(TASK PROMPT):
From the material below, copy exactly the lines beginning with the one that contains "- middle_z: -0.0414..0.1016" and ending with the one that contains "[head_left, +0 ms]"; the pictures stay out.

(SOURCE MATERIAL):
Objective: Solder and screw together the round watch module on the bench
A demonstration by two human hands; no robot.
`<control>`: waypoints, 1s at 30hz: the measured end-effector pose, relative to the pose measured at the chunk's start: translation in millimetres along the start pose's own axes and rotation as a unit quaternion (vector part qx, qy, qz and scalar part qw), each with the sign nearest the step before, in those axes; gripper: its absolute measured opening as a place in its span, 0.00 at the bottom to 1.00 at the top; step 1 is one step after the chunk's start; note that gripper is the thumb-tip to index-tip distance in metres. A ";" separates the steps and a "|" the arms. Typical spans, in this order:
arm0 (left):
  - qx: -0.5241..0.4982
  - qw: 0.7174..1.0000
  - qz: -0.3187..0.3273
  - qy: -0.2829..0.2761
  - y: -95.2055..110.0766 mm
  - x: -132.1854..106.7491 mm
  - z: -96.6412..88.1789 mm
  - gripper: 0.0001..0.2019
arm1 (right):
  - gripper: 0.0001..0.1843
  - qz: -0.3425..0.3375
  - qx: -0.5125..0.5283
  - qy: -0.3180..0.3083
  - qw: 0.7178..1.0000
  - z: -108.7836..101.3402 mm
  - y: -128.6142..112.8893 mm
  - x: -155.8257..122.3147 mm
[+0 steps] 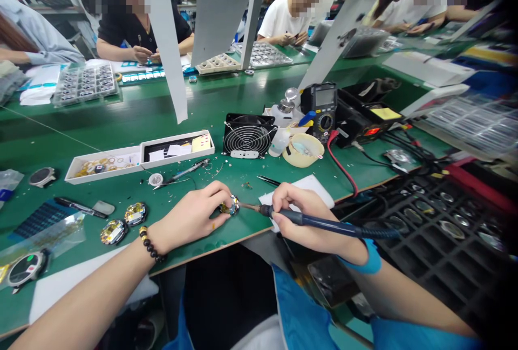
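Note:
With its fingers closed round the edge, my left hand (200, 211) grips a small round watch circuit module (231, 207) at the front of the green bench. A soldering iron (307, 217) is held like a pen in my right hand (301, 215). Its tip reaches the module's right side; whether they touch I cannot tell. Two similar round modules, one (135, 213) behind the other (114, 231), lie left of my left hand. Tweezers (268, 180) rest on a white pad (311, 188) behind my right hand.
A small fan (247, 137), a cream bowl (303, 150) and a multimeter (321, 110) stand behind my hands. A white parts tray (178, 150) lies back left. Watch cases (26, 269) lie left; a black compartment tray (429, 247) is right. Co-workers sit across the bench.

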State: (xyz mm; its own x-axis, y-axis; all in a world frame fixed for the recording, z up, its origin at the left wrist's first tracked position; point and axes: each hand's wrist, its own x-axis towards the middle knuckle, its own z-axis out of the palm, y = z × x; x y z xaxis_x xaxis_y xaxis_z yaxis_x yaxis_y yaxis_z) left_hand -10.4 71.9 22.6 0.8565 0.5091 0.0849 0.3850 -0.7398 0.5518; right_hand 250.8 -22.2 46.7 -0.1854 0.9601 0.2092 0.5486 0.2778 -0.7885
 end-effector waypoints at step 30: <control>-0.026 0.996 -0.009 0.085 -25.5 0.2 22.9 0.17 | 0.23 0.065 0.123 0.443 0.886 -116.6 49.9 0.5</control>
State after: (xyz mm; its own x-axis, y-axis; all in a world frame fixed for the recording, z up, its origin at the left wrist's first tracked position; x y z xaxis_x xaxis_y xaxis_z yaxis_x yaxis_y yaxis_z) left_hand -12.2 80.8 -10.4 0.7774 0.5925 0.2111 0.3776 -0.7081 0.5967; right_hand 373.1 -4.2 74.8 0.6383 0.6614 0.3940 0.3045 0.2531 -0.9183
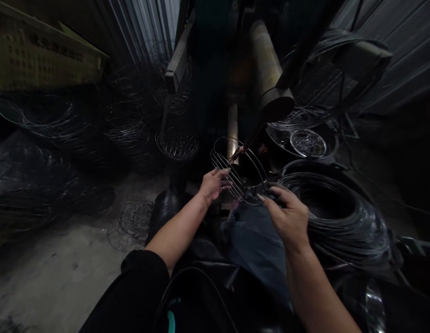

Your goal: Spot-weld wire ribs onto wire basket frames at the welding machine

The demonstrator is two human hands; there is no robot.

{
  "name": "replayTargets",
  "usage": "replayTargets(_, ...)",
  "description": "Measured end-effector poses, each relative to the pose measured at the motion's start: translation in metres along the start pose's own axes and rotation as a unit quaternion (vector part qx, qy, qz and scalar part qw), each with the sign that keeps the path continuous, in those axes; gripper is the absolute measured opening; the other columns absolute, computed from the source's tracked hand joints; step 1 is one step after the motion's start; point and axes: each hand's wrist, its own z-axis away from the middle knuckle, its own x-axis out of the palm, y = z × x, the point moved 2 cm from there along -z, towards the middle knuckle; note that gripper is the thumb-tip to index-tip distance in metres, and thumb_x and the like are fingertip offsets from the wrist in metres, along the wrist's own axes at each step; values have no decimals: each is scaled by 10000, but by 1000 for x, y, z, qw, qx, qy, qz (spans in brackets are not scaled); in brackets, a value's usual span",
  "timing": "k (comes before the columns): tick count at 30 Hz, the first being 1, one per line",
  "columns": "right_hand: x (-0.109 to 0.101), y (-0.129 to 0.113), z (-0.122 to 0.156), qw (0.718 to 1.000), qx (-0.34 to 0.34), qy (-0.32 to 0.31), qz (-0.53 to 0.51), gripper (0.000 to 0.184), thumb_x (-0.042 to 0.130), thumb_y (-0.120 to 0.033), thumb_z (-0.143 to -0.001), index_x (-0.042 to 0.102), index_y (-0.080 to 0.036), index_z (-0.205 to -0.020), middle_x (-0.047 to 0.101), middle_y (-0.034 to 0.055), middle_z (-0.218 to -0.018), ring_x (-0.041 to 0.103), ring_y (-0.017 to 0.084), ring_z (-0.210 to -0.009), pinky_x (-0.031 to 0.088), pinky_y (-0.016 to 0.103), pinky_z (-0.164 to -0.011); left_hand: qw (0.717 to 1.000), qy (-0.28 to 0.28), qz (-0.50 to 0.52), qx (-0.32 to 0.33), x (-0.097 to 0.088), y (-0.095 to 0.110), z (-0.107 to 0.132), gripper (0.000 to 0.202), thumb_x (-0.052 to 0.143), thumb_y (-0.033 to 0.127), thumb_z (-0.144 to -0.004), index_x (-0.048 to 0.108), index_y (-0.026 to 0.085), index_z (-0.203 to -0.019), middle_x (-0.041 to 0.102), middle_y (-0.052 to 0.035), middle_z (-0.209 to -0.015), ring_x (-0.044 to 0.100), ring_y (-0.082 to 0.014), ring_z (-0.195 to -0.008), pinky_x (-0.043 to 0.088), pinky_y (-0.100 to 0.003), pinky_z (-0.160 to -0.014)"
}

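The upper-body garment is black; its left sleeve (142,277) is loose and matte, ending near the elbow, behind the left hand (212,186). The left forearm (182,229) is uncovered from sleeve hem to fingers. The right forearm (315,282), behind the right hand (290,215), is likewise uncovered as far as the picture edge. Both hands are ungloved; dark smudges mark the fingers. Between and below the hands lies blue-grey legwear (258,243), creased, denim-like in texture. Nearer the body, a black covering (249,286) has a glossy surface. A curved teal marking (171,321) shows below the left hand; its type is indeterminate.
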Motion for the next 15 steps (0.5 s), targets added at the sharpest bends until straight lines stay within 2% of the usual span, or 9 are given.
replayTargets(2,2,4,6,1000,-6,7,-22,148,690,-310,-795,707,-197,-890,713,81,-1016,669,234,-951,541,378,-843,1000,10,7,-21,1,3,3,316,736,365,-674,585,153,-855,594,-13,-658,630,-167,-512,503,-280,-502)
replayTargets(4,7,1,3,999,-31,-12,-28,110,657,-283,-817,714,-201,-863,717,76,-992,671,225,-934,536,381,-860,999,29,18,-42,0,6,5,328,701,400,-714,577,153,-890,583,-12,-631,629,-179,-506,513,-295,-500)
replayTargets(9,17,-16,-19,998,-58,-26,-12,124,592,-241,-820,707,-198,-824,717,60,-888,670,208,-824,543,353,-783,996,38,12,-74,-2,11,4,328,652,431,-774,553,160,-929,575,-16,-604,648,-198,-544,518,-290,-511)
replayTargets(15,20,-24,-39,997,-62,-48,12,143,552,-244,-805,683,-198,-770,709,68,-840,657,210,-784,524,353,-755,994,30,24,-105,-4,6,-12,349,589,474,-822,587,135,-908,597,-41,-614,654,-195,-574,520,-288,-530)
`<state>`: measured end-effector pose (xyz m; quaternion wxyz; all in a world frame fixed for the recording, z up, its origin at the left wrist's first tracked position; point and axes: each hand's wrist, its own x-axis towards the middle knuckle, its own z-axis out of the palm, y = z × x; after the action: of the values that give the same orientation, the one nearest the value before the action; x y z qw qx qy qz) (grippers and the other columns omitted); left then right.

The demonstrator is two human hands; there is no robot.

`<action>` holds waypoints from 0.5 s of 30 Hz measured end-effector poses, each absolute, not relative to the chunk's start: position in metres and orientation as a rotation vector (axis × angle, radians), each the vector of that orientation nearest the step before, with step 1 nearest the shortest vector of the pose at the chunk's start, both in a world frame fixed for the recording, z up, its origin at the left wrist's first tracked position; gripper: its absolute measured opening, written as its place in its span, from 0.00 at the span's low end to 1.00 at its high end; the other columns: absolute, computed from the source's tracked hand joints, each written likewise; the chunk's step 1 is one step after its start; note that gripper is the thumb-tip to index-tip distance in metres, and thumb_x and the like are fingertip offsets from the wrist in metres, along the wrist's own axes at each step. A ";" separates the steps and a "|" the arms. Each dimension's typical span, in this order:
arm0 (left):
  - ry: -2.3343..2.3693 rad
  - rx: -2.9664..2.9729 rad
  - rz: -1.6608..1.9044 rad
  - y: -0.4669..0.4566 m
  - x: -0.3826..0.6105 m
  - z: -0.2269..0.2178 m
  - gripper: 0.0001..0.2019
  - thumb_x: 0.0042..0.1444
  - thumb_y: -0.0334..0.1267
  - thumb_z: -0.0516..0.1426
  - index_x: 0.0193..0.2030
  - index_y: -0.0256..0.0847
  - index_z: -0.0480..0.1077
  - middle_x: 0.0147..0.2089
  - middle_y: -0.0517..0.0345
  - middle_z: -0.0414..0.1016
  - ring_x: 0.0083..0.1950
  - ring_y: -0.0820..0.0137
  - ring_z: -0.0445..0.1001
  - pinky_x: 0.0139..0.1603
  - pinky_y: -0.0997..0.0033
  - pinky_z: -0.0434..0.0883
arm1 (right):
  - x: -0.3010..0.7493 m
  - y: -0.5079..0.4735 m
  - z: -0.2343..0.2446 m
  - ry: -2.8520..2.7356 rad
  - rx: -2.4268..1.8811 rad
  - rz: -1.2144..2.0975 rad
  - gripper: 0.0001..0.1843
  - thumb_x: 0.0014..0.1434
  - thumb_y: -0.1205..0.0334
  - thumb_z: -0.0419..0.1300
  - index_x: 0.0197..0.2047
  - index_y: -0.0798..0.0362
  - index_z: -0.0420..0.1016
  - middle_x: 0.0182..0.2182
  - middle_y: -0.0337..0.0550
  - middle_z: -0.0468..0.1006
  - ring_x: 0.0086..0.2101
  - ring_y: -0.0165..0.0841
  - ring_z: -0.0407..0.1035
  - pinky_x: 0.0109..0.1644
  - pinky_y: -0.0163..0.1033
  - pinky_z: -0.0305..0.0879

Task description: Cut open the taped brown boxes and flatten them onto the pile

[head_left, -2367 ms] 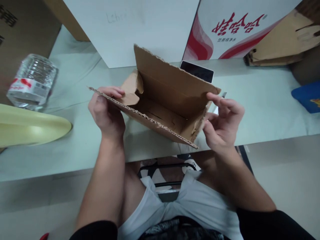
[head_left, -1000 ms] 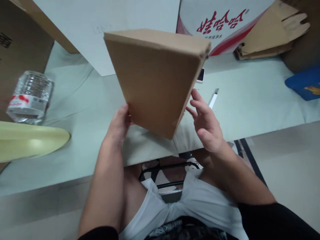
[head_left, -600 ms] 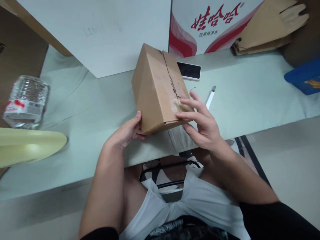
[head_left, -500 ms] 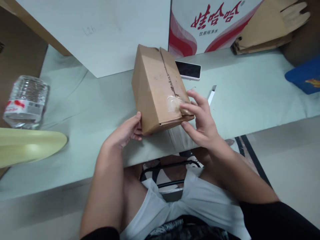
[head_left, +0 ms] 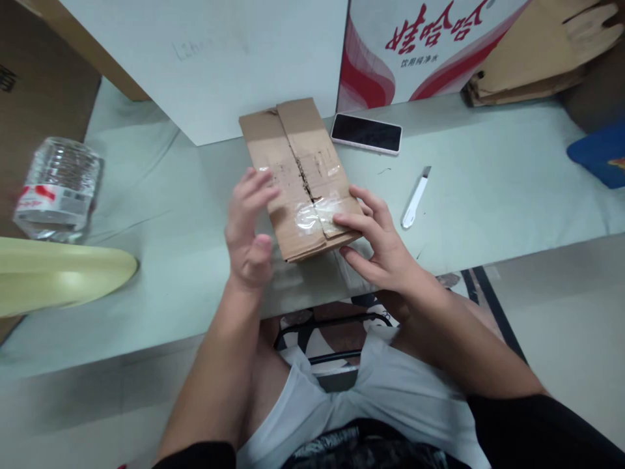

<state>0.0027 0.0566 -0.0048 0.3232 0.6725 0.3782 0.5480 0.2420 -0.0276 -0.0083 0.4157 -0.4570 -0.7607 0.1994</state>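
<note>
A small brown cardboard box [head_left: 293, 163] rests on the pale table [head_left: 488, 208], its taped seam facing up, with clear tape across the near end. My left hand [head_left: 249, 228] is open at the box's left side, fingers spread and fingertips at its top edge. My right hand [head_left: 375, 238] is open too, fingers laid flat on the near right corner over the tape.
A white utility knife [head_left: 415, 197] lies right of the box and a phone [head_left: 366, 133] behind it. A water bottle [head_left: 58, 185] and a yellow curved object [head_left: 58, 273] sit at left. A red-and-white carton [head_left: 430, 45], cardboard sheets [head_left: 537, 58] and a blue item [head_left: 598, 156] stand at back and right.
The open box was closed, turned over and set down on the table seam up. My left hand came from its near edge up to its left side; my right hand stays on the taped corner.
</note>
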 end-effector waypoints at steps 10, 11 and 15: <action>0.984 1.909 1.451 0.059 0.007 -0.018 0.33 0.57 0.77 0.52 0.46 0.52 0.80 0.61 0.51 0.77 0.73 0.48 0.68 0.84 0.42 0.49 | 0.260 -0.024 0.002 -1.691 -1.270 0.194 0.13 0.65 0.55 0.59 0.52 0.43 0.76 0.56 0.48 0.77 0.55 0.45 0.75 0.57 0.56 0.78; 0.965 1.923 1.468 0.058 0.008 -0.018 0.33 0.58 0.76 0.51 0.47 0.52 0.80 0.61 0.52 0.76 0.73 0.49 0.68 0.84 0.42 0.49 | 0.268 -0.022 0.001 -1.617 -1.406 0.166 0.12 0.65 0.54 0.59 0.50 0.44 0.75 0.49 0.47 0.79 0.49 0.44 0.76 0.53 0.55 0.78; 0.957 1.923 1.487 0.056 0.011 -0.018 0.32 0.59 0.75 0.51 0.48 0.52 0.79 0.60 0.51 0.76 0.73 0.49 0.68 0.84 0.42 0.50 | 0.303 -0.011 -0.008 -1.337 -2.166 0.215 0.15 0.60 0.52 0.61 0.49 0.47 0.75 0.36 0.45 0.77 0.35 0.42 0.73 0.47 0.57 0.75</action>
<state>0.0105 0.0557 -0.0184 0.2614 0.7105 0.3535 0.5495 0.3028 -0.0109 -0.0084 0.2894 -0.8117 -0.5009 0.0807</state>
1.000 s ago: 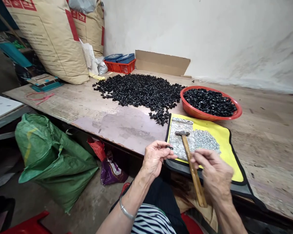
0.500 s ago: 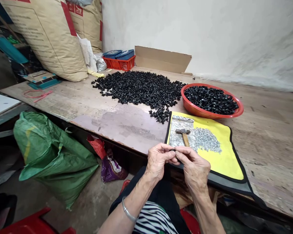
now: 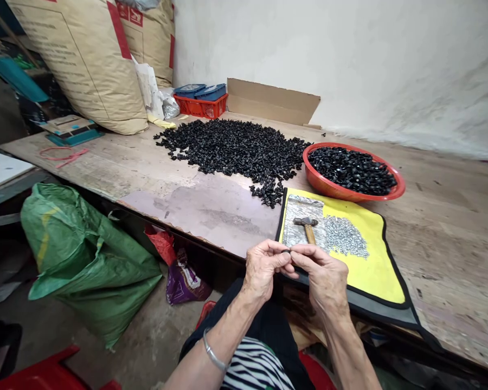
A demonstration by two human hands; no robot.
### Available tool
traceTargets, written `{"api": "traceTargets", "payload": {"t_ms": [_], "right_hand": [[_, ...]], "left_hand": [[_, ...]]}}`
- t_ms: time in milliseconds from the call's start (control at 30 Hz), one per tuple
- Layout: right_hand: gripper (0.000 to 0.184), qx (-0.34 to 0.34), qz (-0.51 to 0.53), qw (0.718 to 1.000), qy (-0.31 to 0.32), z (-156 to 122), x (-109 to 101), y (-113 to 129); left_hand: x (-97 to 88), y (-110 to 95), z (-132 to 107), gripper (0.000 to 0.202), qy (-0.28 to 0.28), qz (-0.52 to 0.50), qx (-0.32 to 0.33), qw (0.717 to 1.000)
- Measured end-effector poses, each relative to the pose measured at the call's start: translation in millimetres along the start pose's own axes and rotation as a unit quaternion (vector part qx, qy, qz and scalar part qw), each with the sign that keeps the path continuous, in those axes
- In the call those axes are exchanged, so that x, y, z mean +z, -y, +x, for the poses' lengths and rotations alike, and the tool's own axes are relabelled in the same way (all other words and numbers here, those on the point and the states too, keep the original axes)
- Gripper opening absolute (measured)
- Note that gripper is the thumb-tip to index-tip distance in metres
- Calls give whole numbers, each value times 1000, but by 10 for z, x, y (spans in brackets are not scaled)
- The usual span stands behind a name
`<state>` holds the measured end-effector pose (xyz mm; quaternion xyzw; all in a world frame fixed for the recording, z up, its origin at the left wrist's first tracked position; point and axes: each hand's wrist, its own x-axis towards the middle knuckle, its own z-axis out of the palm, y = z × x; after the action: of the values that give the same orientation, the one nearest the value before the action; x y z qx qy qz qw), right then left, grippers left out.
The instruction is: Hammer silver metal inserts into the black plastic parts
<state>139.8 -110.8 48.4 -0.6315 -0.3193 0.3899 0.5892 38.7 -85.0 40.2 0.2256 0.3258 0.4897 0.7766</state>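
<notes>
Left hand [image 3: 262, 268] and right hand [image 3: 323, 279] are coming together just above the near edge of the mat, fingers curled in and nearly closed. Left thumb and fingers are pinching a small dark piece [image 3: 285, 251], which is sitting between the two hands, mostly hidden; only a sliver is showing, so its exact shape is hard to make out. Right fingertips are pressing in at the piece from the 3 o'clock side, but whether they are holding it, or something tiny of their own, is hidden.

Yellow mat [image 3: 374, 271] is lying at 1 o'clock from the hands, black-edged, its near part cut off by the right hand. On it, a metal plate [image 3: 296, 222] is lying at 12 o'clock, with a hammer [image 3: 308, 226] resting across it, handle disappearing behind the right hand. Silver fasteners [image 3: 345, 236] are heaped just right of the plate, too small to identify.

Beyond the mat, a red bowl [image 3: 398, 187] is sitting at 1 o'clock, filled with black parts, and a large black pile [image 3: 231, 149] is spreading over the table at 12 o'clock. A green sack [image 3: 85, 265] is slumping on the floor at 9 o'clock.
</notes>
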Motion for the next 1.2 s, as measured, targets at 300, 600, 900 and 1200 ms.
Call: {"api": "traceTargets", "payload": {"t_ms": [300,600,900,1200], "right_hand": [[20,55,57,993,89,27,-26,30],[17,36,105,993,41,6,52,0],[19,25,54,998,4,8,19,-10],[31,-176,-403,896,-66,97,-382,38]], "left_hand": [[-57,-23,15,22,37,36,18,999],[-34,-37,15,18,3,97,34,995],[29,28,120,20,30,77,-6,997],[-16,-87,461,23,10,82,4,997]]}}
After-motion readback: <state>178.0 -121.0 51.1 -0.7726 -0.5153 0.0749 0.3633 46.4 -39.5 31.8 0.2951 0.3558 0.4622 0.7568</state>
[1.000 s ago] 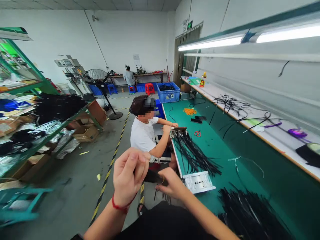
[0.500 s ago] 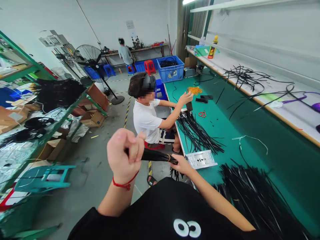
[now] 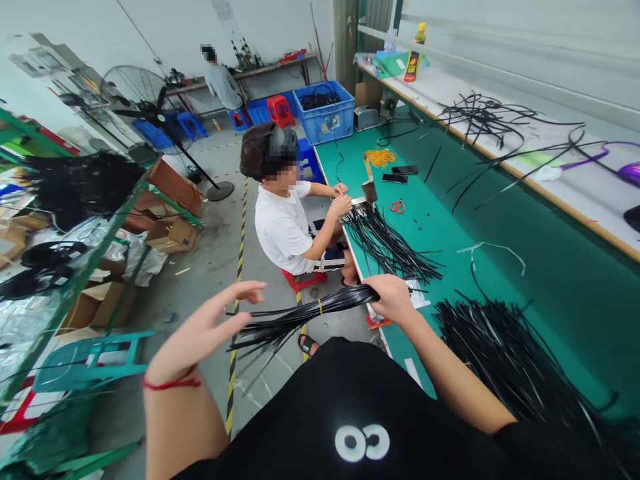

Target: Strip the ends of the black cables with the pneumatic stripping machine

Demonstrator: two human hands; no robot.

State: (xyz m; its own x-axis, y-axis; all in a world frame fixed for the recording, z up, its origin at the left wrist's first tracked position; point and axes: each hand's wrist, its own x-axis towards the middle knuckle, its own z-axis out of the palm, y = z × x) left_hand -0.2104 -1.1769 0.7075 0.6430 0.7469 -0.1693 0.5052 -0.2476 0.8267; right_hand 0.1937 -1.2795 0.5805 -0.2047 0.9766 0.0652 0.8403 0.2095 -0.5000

(SOLUTION FOR THIS PROBLEM):
  - middle_z: -0.0414..0.1016
  - ring_x: 0.0083..0.1950
  - ring_y: -0.0820..0.0137
  - ring_z: -0.0445..0.1001
  - pinky_x: 0.0139..0.1603
  - pinky_y: -0.0997..0.0033
  - pinky_z: -0.0434..0.0883
arm1 (right):
  - x: -0.3010..0.7493 m
  - y: -0.5079..0.4735 m
  - z: -0.2343..0.2446 m
  - ry: -2.8520..2.7356 rad
  - rx: -2.4268..1.8811 rad
  - rz: -1.2144..2.0975 rad
  - gripper: 0.0001..0.1843
  - thumb_x: 0.0014..0.1434
  - thumb_y: -0.1205..0.0334
  - thumb_z: -0.0419..0.1300
  - index_x: 0.0197..0.2047
  - index_y: -0.0798..0.0362
  - index_z: -0.0420..0.1016
  - middle_x: 0.0182..0.2182
  - middle_y: -0.0337..0.0550
  - middle_z: -0.0468..0.1006
  - ring_x: 0.0086..0.2101
  - ring_y: -0.0165..0.0841
  - ring_z: -0.0407..0.1035
  - pinky_x: 0.0109..0.1644
  - pinky_y: -0.0163..0.1033
  - pinky_z: -0.0305..0.0879

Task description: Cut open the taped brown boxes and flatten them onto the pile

[head_left, -2367 ms] 
[head_left, -1000 ms] 
[head_left, -600 ms] 
[head_left, -500 ms] 
[head_left, +0 ms] 

The full output has already been given.